_What you need to do_:
Lines that include the string "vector" are the ones to copy from the entries below.

Recorded data: Begin

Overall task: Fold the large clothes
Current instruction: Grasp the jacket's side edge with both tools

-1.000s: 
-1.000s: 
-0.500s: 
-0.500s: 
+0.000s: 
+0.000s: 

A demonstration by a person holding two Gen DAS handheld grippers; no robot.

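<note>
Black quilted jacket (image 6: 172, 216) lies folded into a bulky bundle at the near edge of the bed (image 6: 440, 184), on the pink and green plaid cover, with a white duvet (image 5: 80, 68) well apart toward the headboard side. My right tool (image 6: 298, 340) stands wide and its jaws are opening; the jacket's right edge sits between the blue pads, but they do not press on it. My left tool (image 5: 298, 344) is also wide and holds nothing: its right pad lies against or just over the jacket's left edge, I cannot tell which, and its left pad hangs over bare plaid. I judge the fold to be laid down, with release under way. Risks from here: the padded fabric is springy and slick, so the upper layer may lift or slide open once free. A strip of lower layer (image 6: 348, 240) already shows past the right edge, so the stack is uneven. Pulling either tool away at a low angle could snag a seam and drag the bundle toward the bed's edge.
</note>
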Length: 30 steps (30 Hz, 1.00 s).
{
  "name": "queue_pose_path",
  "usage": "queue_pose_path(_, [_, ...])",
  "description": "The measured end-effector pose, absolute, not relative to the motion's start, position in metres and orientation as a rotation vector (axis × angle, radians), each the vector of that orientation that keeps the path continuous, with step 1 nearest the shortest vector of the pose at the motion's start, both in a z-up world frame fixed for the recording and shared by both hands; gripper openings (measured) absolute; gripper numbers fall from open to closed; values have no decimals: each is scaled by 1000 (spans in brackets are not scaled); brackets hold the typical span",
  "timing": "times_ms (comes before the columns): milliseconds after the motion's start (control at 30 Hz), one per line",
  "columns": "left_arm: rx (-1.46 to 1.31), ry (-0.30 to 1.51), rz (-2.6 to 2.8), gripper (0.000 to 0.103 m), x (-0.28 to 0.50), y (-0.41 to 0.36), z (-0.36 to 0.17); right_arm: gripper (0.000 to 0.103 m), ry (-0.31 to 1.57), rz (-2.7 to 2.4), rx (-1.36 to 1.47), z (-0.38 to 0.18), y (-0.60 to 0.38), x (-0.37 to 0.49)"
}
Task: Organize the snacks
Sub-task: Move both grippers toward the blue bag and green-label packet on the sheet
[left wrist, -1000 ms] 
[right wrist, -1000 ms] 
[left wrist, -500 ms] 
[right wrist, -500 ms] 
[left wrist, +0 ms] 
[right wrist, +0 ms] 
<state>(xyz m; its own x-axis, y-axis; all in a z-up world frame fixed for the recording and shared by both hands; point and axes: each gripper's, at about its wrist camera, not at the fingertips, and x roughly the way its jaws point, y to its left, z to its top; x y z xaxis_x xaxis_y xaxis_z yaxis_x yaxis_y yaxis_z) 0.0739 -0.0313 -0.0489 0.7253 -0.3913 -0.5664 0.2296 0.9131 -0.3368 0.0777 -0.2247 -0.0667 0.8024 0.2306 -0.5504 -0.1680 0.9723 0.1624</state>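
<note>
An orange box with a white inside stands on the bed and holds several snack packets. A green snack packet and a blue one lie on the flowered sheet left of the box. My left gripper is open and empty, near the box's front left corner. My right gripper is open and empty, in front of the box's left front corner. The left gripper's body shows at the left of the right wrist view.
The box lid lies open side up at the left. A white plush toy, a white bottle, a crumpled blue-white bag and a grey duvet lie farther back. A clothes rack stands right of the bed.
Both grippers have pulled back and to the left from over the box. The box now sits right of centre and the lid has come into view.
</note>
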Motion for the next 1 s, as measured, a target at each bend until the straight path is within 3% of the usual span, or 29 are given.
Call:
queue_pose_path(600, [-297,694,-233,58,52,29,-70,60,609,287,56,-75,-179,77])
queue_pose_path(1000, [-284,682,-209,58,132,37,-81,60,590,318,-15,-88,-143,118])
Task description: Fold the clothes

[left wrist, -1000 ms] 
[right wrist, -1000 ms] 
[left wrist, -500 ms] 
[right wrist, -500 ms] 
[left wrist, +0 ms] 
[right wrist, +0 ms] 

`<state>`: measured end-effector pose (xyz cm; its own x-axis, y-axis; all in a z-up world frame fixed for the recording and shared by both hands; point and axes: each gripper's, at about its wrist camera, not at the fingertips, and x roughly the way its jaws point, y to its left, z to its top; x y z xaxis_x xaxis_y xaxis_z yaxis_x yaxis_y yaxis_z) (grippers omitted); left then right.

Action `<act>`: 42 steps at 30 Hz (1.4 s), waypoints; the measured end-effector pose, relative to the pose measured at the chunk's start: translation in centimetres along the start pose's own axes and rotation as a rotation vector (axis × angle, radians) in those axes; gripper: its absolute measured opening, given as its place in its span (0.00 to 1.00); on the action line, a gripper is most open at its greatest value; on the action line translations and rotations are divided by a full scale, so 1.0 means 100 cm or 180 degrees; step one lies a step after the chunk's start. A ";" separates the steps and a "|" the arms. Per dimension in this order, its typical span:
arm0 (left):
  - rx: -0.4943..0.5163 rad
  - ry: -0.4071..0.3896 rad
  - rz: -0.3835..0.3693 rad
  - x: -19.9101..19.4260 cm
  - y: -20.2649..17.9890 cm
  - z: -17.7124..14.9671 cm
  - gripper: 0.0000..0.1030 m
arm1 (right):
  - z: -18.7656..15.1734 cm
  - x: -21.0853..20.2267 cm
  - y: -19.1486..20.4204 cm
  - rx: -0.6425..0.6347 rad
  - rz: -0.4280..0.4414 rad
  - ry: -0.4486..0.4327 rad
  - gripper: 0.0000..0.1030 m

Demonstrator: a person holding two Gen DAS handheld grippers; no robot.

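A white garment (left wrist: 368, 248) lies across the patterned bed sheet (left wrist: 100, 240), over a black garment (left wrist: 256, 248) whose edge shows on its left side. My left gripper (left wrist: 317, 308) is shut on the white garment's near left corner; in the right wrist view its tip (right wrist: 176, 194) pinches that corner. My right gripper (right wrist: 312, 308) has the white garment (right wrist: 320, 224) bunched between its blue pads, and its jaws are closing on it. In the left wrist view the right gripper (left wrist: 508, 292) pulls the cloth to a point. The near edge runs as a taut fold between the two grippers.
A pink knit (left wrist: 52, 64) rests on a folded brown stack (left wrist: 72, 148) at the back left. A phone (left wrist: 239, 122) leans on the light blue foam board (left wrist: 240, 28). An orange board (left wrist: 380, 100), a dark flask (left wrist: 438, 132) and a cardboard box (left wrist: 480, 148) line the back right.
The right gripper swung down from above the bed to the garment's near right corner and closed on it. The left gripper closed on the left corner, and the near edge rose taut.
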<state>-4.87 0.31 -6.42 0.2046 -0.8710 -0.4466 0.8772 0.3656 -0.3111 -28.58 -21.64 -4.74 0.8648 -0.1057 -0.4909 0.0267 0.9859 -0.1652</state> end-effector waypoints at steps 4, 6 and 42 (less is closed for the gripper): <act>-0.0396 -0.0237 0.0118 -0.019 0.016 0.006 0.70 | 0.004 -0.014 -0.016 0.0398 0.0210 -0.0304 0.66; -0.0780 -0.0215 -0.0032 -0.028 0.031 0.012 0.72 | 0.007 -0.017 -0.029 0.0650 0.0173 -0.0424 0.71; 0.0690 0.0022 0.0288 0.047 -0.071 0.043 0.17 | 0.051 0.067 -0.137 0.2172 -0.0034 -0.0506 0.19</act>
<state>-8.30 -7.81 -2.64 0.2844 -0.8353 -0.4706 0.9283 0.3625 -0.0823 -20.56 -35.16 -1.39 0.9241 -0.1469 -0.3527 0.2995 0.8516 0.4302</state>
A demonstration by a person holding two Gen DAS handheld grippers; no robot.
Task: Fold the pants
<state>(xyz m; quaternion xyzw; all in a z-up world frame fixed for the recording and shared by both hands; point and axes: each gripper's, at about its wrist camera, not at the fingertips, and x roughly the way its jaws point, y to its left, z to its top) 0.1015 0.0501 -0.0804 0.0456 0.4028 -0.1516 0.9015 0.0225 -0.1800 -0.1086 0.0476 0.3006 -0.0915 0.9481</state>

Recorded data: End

_Reply_:
  "description": "The measured end-effector pose, absolute, not relative to the motion's start, position in metres and orientation as a rotation vector (axis × angle, radians), each the vector of that orientation that keeps the path continuous, with step 1 nearest the shortest vector of the pose at the motion's start, both in a z-up world frame fixed for the recording and shared by both hands; gripper openings (measured) absolute; gripper numbers fall from open to closed; values have no decimals: each is scaled by 1000 (spans in brackets are not scaled); brackets hold the typical span",
Action `<act>`: 42 steps at 30 Hz (1.4 s), waypoints; the measured end-effector pose, relative to the pose measured at the chunk's start: translation in centimetres along the start pose's own axes and rotation as a rotation vector (axis × angle, radians) in those axes; gripper: its absolute measured opening, given as its place in its span (0.00 to 1.00); on the action line, a gripper is most open at its greatest value; on the action line translations and rotations are divided by a full scale, so 1.0 means 100 cm or 180 degrees; step one lies a step after the chunk's start. A ";" separates the steps and a "|" the arms. Per dimension in this order, its typical span:

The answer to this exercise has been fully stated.